Sunday, July 24, 2011

The Starting Point of My Career

After my graduation from the College of Veterinary Medicine, U.P., in 1923, I was appointed instructor in the Zoology Department, College of Liberal Arts, U.P. for one semester; then as Assistant Veterinary in the erstwhile Bureau of Agriculture. My first field assignment was in Calumpit, covering Quinqua, now Plaridel and Pulilan, for the control of Rinderpost; then to San Miguel, Bulacan and later in the Office of the Provincial Veterinarian in Malolos. When the carabaos in Cagayan became infected with Blackleg, I was asked to proceed to Aparri, to put up a veterinary medical center in Barrio Caparaanan where animals were brought in for treatement. Blackleg is characterized by marked edematous swelling of the hind legs with pus and rotting muscle tissues inside so that holes had to be incised from top to bottom for irrigation with disinfecting solution placed on an elevated drum and rubber hose so that as the carabaos passed through the chute, they could be thoroughly cleaned and disinfected.

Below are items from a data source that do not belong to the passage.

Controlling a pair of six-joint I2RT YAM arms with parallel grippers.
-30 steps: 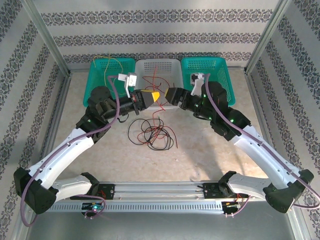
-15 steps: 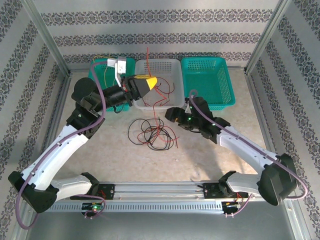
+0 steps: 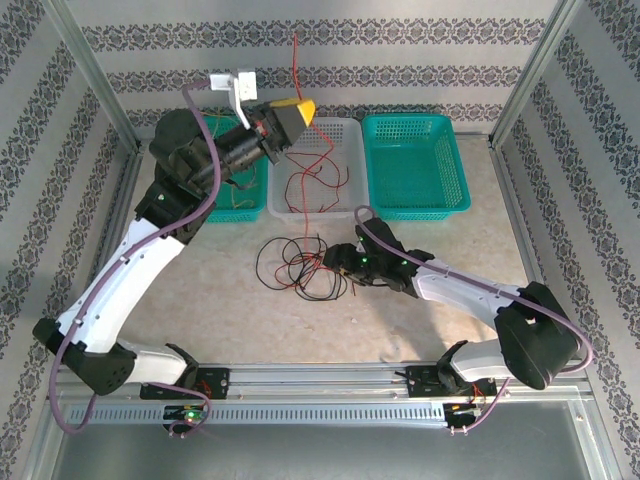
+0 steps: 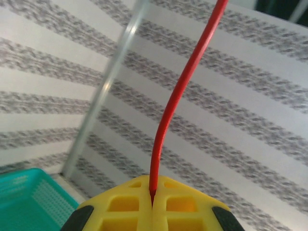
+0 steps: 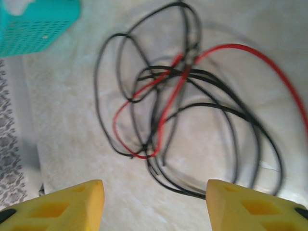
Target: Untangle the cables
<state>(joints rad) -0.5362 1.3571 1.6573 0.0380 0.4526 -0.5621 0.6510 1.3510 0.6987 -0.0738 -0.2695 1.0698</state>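
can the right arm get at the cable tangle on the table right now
Probably yes: the right tool is open just short of the tangle, with only bare table between them.

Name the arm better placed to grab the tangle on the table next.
Right. The right gripper hovers open at the tangle, while the left gripper is raised high, shut on a red cable.

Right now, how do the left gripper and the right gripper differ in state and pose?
The left gripper is shut on a thin red cable; the right gripper is open and holds nothing. The left gripper is raised by the white plastic basket; the right gripper hangs low over the tangle of black and red cables on the table. Both have yellow fingers.
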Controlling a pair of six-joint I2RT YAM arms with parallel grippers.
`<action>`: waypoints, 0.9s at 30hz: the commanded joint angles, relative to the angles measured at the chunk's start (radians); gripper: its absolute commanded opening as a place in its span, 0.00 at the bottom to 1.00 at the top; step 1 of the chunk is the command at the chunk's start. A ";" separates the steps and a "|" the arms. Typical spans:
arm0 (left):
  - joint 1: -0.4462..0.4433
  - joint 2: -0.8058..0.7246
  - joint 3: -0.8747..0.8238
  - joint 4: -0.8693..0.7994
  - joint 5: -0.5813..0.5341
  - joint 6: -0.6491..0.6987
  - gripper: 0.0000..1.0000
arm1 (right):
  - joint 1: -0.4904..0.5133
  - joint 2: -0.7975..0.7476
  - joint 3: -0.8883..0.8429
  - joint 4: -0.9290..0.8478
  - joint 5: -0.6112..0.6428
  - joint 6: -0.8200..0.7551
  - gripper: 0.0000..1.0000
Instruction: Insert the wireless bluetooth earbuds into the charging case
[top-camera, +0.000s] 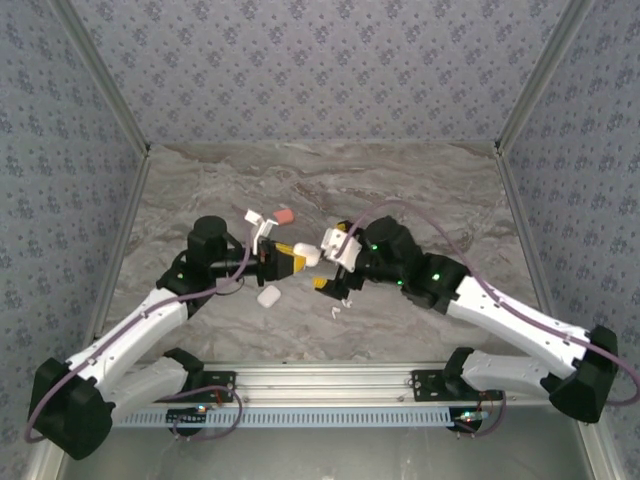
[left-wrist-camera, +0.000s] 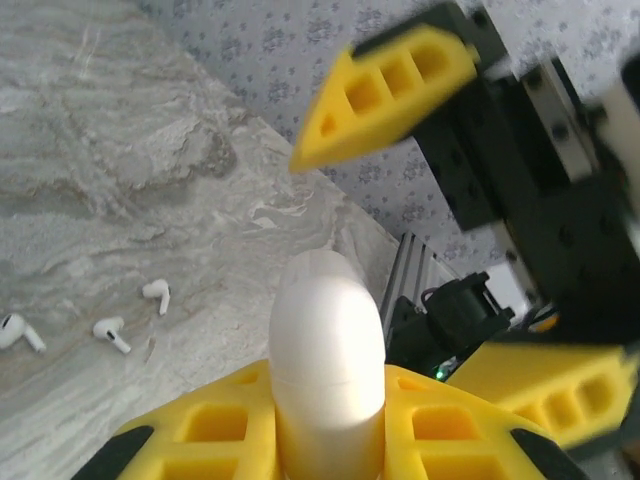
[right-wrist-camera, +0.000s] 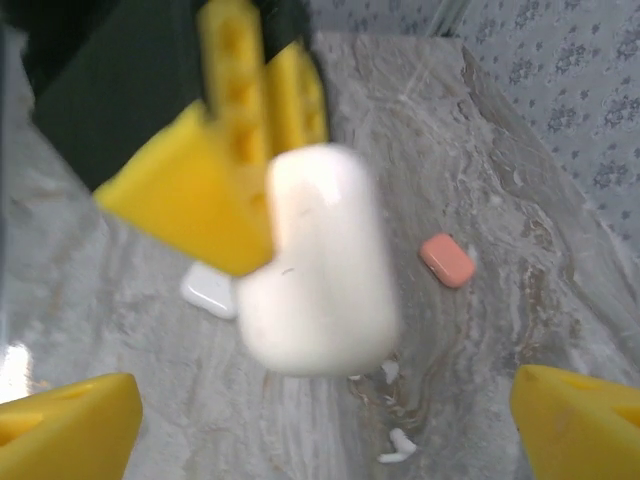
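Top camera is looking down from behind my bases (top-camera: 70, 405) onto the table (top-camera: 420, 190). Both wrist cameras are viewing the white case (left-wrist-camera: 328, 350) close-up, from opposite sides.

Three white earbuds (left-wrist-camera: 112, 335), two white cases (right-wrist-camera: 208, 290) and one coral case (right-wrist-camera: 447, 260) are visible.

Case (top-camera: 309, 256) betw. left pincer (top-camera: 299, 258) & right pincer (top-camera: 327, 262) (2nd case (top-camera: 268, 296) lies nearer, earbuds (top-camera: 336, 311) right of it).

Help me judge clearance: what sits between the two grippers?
A white case, clamped in the left gripper, pointing toward the open right gripper. The top view shows it.
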 joint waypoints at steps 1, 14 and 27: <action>-0.059 -0.053 -0.036 0.094 -0.084 0.143 0.05 | -0.069 -0.071 -0.036 0.020 -0.230 0.151 0.99; -0.132 -0.123 -0.126 0.222 -0.142 0.256 0.00 | -0.152 -0.068 -0.093 0.113 -0.327 0.236 0.94; -0.146 -0.120 -0.116 0.196 -0.135 0.281 0.00 | -0.172 0.004 -0.028 0.099 -0.279 0.215 0.79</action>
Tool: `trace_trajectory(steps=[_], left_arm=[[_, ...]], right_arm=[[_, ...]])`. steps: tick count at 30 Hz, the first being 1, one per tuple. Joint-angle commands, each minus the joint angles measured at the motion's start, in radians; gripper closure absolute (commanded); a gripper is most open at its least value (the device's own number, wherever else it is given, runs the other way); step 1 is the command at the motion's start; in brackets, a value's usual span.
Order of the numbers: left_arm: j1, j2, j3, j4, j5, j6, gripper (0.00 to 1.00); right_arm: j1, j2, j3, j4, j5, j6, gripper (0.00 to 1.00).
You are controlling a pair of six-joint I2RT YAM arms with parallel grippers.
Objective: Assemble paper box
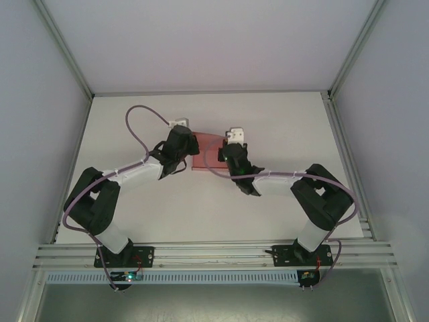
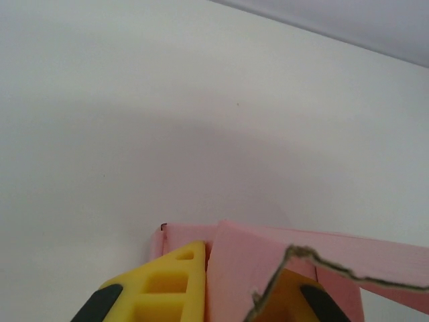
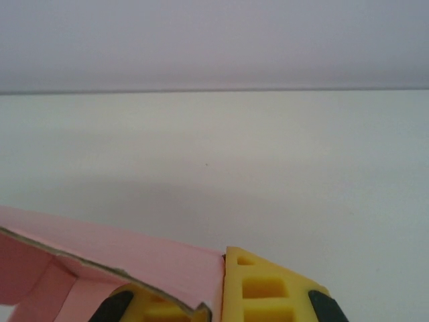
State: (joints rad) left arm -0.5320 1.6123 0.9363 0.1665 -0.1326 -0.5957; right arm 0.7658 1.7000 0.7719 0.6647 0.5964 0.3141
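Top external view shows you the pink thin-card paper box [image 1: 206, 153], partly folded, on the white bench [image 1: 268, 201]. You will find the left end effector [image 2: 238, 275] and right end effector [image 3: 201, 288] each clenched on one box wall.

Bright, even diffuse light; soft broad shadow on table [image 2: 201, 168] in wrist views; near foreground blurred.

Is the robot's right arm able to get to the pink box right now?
Yes, it looks that way. The right fingers are shut on an edge of the pink paper box, with nothing in between. The left fingers pinch its other side and are not in the way.
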Motion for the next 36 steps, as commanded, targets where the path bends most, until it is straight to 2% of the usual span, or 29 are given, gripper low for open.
trace_trajectory(steps=[1,4,10,13,14,18,23,25,28,31,33,36], left_arm=[[-0.037,-0.027,-0.079,0.111,0.018,0.005,0.91],[-0.045,-0.036,-0.145,0.152,0.002,0.043,0.91],[-0.057,-0.075,-0.299,0.252,0.024,0.051,0.89],[-0.062,-0.131,-0.348,0.214,-0.005,0.056,0.88],[-0.062,-0.152,-0.356,0.184,-0.015,0.061,0.84],[-0.062,-0.245,-0.349,0.003,-0.048,0.064,0.66],[-0.062,-0.38,-0.305,-0.243,-0.015,0.065,0.24],[-0.062,-0.449,-0.28,-0.337,0.014,0.06,0.01],[-0.063,-0.557,-0.234,-0.446,0.072,0.042,0.0],[-0.058,-0.6,-0.154,-0.566,-0.014,-0.052,0.0],[-0.032,-0.564,-0.097,-0.618,-0.01,-0.099,0.0],[0.048,-0.439,-0.044,-0.583,0.128,-0.125,0.0]], right_arm=[[0.06,0.031,-0.063,0.386,0.08,-0.017,1.0],[0.085,0.053,-0.14,0.516,0.075,-0.092,1.0],[0.105,0.055,-0.268,0.617,0.054,-0.192,1.0],[0.119,0.046,-0.307,0.644,0.046,-0.267,1.0],[0.125,0.046,-0.314,0.648,0.052,-0.286,1.0],[0.137,0.05,-0.343,0.65,0.029,-0.319,1.0],[0.16,0.067,-0.365,0.655,0.044,-0.39,1.0],[0.163,0.075,-0.372,0.657,0.037,-0.409,1.0],[0.162,0.082,-0.384,0.66,0.02,-0.413,1.0],[0.163,0.08,-0.402,0.668,0.009,-0.405,1.0],[0.163,0.079,-0.411,0.661,-0.009,-0.406,1.0],[0.164,0.086,-0.429,0.673,-0.037,-0.407,0.99]])
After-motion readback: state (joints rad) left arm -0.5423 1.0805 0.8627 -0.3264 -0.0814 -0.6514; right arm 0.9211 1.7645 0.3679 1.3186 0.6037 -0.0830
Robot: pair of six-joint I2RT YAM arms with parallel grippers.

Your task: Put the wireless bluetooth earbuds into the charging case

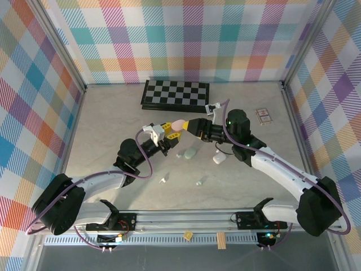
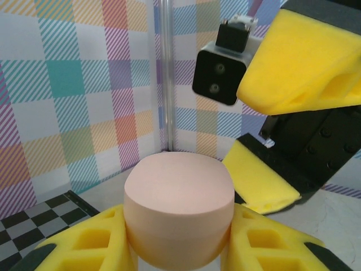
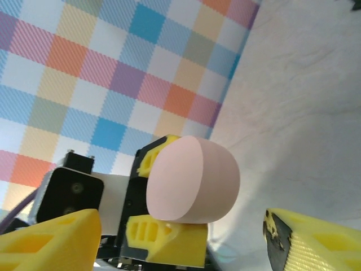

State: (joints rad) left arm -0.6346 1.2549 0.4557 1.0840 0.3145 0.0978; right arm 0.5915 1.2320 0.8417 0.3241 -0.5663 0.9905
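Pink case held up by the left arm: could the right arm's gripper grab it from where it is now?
Probably yes. The right gripper is open and faces the pink case, whose upper half sticks out free of the left gripper. Nothing seems to lie between them.

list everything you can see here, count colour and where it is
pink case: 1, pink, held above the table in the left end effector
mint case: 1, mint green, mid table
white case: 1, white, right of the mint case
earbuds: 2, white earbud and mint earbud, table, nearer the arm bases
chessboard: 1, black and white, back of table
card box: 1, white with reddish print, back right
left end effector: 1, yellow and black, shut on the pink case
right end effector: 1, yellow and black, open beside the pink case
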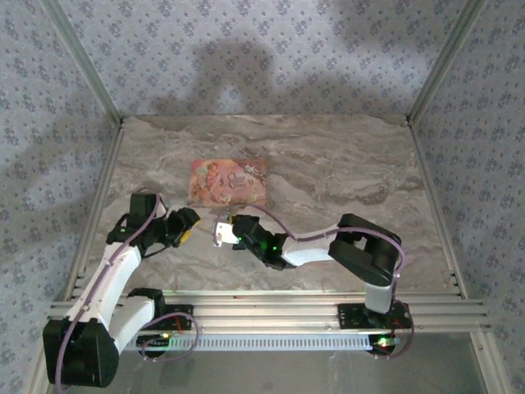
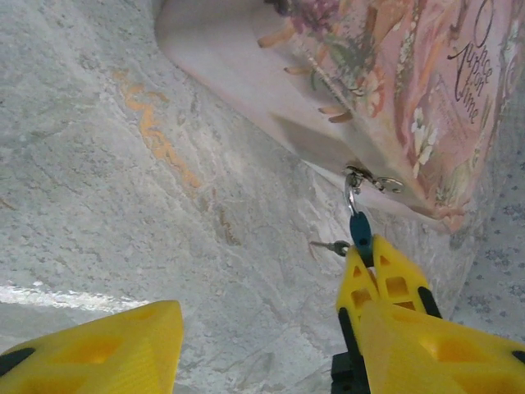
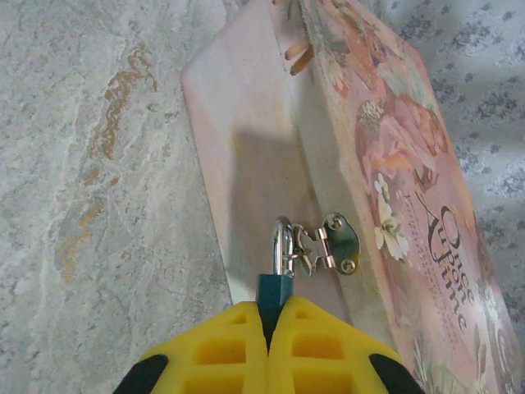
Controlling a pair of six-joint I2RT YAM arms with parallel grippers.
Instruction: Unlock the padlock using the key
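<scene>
The tiny blue padlock hangs by its silver shackle from the metal hasp on the side of the flat pink illustrated box. My right gripper is shut on the padlock's body. In the left wrist view the padlock pokes out of the right gripper's yellow fingers, and a thin metal piece juts out beside it; whether it is the key I cannot tell. My left gripper stands open just left of it, nothing between its fingers.
The pink box lies flat mid-table on the marble top. Both grippers meet just in front of it, the left gripper and the right gripper. Patterned walls enclose the table on three sides.
</scene>
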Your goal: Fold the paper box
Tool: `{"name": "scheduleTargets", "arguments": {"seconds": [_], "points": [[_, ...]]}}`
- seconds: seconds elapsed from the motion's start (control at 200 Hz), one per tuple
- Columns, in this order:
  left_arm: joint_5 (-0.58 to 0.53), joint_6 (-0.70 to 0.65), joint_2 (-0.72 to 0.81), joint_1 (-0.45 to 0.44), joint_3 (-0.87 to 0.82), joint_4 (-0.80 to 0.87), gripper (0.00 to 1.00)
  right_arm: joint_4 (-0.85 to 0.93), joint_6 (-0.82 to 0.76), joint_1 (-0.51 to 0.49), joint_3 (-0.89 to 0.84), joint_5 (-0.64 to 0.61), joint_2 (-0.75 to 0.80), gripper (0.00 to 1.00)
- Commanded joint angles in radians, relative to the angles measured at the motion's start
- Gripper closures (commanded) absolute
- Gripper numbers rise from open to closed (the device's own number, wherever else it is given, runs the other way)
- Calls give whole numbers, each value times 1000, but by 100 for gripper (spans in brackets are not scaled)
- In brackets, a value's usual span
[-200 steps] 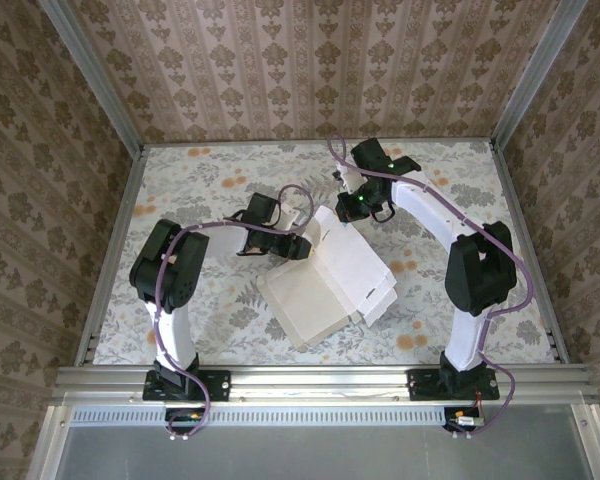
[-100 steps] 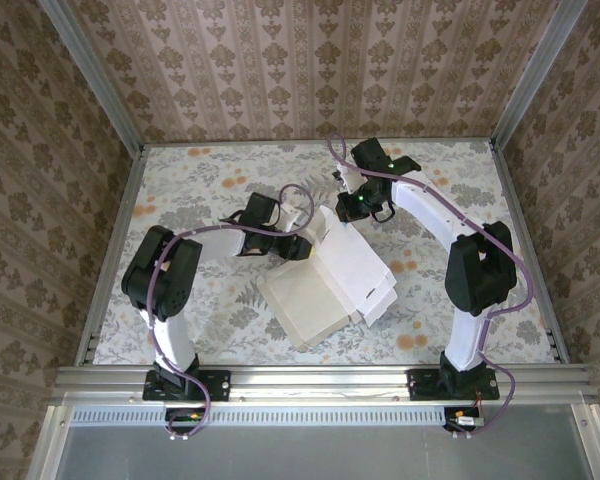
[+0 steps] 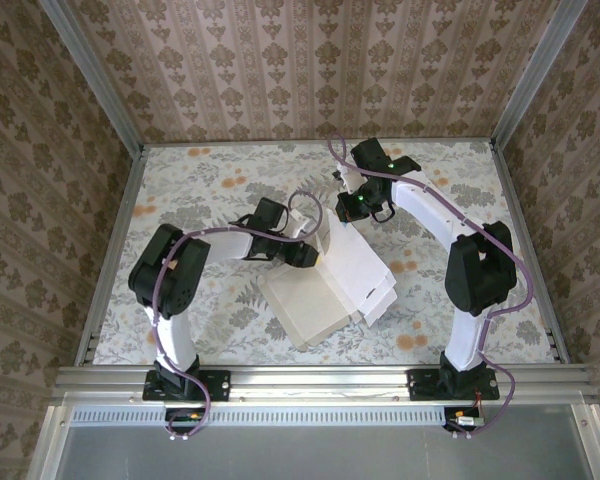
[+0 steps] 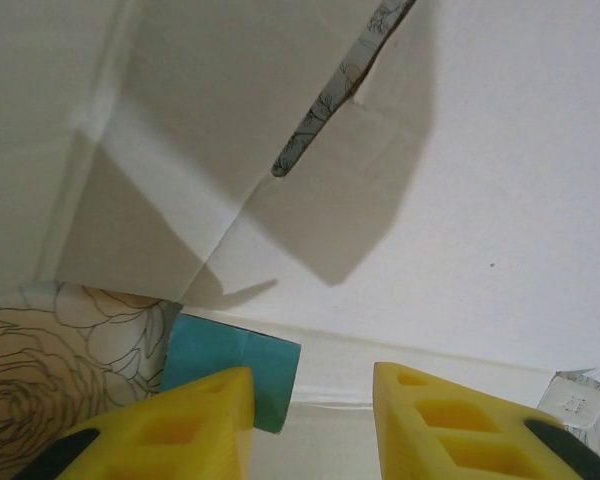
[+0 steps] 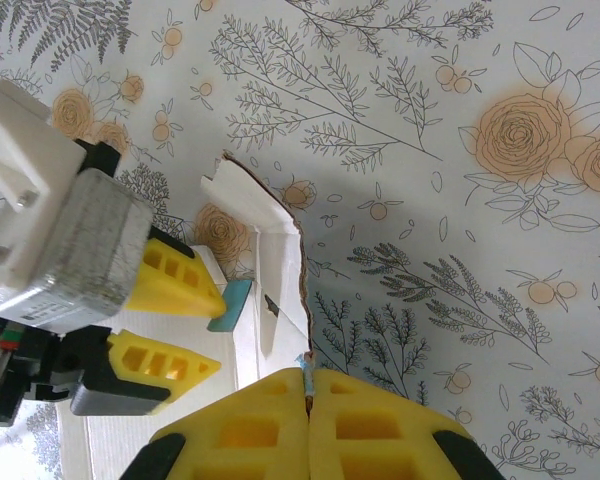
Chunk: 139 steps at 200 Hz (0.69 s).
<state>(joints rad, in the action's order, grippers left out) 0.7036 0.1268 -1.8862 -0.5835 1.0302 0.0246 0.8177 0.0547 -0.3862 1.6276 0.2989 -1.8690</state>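
Observation:
The paper box (image 3: 325, 290) lies white side up in the middle of the table, partly folded, with its far wall raised. My right gripper (image 3: 352, 210) is at that far wall, and the right wrist view shows this gripper (image 5: 307, 375) shut on the wall's thin upright edge (image 5: 302, 270). My left gripper (image 3: 308, 254) is at the box's left side. In the left wrist view it (image 4: 310, 385) stands open over the white card (image 4: 480, 200). Its left finger (image 4: 195, 415) touches a small turquoise flap (image 4: 230, 350), with nothing pinched.
A floral cloth covers the table (image 3: 200, 180), which is fenced by patterned walls on three sides and a metal rail (image 3: 320, 378) at the near edge. There is free cloth to the left, right and behind the box.
My left gripper has slid right and a little nearer, pressing closer to the box's left side. The raised flap beside it looks narrower. The right arm has not moved.

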Motion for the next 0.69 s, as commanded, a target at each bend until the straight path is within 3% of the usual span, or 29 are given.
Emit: {"name": "scheduleTargets", "arguments": {"seconds": [0.0, 0.345, 0.44, 0.69], "points": [[10, 3, -37, -14, 40, 23, 63, 1, 0, 1, -3, 11, 16, 92], [-54, 37, -84, -38, 66, 15, 62, 12, -9, -15, -4, -17, 23, 92], [-99, 43, -50, -34, 45, -4, 61, 15, -19, -30, -1, -40, 25, 92], [-67, 57, 91, 11, -30, -70, 60, 41, -55, -65, 26, -127, 27, 92]]}}
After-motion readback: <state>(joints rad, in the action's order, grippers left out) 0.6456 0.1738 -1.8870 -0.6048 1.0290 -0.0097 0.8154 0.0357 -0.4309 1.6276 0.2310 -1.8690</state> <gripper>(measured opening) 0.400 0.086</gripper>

The rest of the field work was close surveillance on the progress of rinderpost, doing quarantine and vaccination works on the farmer’s carabao whenever there was any sign or danger of infection. This field work enabled me to serve and inspect practically all the provinces from Ilocos provinces and Cagayan Valley to down south as far as the Bicol provinces, and from Negros Occidental to Panay Island, using motorcycles with sidecars and horseback in places impossible by vehicles like the riverbeds and mountain trails in the Mountain Province. It is the most enjoyable work better than to be confined within the four walls in the Zoology class of the U.P. for I was able to see and deal with the animal raisers, barrio, municipal, and provincial officials. I cannot forget the hospitality of the barrio people where I had been in their preparations even fit for a VIP, and the dance with the beautiful barrio lass, the delicious “basing babae” and “tapoy” which could swoop you down to sleep if you take an overdose of that Ilocano delicacy. I had enjoyed this field service work from 1924 to 1930, covering a period of seven years to which I had vaccinated 300 to 500 carabaos in each vaccinating center in the Ilocos Provinces against Rinderpost with only one casualty due to Anaphylocis, a term hard to explain to the farmers. I could not swallow the delicious food “nilagang manok”, lechon, hard-boiled eggs prepared for us on that eventful day. Anaphylactic reaction could cause sudden death to an individual due to hypersusceptibility to protein substances and this is what happened to this carabao.


Probably when the people in the Central Office of the Bureau got tired of transferring me from province to province, I finally landed in the Veterinary Research, Laboratory at Pandacan, Manila for diagnostic works.